■ **Exercise details**: In the entries that follow, find the line containing "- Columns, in"; from there, copy every line exactly through the line containing "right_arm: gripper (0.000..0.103".

■ **Data for the task**:
* * *
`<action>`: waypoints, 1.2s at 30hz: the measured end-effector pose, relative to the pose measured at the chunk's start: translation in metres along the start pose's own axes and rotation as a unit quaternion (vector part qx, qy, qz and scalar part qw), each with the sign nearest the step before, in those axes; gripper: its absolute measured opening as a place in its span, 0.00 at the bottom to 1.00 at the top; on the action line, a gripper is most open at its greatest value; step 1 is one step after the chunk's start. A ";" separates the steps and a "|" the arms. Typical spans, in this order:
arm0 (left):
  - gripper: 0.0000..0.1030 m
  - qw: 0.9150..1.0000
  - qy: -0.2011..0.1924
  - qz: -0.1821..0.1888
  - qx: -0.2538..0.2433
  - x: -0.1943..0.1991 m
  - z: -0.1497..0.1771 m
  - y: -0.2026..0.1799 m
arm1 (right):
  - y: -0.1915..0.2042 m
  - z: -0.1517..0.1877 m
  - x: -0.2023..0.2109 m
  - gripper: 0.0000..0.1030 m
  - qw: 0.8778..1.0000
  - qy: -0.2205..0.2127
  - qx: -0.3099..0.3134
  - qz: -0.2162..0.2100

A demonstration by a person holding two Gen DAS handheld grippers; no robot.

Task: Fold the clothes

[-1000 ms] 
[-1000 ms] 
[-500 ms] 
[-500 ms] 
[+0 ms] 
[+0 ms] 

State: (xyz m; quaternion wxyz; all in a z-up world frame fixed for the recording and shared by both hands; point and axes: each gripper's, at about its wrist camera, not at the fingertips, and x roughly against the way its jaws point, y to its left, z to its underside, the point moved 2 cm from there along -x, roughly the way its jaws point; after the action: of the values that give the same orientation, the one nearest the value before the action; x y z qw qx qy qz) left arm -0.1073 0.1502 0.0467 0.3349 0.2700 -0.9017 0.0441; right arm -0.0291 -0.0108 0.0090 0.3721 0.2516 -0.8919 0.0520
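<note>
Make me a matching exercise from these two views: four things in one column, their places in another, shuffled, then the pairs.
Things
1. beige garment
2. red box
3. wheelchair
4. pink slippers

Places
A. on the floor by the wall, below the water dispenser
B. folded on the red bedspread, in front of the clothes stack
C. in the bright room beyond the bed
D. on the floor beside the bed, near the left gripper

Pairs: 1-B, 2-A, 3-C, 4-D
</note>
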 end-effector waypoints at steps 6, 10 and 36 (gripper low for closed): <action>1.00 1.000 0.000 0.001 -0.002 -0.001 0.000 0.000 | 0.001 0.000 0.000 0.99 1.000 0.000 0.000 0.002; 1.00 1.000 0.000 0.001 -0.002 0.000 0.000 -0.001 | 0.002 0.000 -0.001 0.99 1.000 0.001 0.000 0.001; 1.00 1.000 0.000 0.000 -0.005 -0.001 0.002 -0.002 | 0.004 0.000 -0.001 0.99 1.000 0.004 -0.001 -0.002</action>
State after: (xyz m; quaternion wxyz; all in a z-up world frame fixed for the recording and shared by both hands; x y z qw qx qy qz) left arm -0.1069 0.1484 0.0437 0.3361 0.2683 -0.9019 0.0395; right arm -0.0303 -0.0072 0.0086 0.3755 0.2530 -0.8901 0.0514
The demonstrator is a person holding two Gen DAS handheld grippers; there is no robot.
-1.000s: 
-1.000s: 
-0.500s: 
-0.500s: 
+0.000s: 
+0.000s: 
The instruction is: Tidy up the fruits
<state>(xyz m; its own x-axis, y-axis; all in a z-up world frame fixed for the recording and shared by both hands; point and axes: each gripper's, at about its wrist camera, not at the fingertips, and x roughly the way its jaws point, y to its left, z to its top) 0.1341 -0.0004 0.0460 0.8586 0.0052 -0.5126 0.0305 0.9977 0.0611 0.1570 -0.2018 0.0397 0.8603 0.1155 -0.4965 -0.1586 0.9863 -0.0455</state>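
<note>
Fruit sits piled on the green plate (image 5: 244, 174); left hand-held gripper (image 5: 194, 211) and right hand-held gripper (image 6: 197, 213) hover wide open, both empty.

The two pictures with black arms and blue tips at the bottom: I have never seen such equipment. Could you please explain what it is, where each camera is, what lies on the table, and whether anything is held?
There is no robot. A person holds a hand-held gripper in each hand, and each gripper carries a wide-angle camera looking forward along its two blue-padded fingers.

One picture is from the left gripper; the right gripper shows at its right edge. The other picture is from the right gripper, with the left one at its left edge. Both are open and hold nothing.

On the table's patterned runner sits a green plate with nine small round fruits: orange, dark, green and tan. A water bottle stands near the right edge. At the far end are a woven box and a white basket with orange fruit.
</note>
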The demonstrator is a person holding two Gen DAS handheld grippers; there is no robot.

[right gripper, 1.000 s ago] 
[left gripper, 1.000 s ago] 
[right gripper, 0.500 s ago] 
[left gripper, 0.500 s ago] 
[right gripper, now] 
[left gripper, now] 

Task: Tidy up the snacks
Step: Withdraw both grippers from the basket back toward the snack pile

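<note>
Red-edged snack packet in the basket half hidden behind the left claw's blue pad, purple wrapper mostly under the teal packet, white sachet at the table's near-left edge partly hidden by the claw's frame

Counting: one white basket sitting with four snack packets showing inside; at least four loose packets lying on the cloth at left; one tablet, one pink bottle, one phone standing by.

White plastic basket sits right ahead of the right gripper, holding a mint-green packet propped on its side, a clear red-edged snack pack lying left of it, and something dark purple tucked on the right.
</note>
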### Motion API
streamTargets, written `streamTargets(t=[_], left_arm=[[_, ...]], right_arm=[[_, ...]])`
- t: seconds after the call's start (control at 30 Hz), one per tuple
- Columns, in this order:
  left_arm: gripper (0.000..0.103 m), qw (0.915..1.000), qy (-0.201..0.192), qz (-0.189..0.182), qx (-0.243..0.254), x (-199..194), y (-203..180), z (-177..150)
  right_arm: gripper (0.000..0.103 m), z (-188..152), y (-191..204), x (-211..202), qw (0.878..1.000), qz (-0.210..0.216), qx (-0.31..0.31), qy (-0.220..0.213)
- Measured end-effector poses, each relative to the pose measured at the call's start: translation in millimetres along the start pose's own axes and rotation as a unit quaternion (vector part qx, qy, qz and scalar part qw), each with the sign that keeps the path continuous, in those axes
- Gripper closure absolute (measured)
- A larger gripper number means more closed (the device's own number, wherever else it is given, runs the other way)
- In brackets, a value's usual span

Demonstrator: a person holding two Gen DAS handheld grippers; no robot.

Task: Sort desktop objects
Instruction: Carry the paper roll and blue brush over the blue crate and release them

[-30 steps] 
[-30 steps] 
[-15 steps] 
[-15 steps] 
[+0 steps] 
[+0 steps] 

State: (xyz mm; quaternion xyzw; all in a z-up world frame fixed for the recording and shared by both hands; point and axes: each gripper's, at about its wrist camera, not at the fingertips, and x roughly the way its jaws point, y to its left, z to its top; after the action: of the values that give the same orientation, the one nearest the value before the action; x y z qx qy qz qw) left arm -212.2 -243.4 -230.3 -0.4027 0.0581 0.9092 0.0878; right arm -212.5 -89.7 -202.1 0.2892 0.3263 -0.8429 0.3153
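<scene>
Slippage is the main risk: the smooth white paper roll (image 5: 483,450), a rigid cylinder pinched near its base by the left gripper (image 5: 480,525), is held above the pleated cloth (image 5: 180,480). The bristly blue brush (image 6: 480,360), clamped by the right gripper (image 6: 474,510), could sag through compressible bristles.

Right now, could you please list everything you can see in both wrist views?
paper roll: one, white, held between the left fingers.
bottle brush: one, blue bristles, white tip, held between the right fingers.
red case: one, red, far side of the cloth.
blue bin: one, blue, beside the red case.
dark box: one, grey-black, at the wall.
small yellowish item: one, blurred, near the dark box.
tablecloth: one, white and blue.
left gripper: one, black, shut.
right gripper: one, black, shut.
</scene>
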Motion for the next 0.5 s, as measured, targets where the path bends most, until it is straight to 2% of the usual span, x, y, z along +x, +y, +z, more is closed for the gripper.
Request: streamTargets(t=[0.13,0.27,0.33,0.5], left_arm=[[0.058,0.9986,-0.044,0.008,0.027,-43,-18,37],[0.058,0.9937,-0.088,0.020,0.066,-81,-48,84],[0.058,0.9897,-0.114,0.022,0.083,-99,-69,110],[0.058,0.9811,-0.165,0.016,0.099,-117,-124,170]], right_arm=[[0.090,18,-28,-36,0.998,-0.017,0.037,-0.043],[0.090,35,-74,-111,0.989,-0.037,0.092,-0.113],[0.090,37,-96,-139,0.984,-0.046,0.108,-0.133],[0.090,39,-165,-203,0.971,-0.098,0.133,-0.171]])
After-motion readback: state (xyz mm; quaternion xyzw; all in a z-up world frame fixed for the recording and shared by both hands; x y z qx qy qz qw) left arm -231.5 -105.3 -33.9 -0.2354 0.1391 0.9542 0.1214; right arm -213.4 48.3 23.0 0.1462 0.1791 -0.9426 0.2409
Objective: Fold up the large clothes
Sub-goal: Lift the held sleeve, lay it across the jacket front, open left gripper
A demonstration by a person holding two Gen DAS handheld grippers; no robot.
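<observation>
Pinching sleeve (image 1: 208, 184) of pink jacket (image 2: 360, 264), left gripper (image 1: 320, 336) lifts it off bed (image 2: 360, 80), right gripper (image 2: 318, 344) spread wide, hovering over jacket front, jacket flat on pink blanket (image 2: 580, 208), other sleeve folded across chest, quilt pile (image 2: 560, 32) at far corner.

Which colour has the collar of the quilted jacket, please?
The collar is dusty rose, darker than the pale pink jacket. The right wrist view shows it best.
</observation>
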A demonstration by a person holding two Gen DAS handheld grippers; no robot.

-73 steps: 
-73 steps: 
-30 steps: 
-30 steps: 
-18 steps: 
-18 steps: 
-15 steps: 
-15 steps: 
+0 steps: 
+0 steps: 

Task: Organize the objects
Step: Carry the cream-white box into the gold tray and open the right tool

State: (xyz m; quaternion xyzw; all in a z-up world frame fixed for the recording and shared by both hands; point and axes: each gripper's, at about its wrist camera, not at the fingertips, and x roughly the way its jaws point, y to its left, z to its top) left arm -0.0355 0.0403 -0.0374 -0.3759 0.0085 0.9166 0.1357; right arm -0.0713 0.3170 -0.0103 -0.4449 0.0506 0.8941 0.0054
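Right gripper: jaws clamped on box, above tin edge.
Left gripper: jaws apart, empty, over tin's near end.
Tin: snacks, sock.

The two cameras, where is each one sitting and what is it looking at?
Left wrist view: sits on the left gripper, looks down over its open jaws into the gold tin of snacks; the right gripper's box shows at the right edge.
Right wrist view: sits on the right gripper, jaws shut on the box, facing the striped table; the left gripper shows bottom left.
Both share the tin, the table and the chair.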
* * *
■ **Problem solution**:
- Columns, in this order:
  left_arm: gripper (0.000..0.103 m), qw (0.915..1.000), qy (-0.201..0.192), qz (-0.189..0.182), qx (-0.243..0.254), x (-199..194), y (-203..180), z (-177..150)
  right_arm: gripper (0.000..0.103 m), z (-188..152), y (-191..204), x (-211..202), qw (0.878..1.000), qz (-0.210..0.216), qx (-0.31..0.31), qy (-0.220..0.213)

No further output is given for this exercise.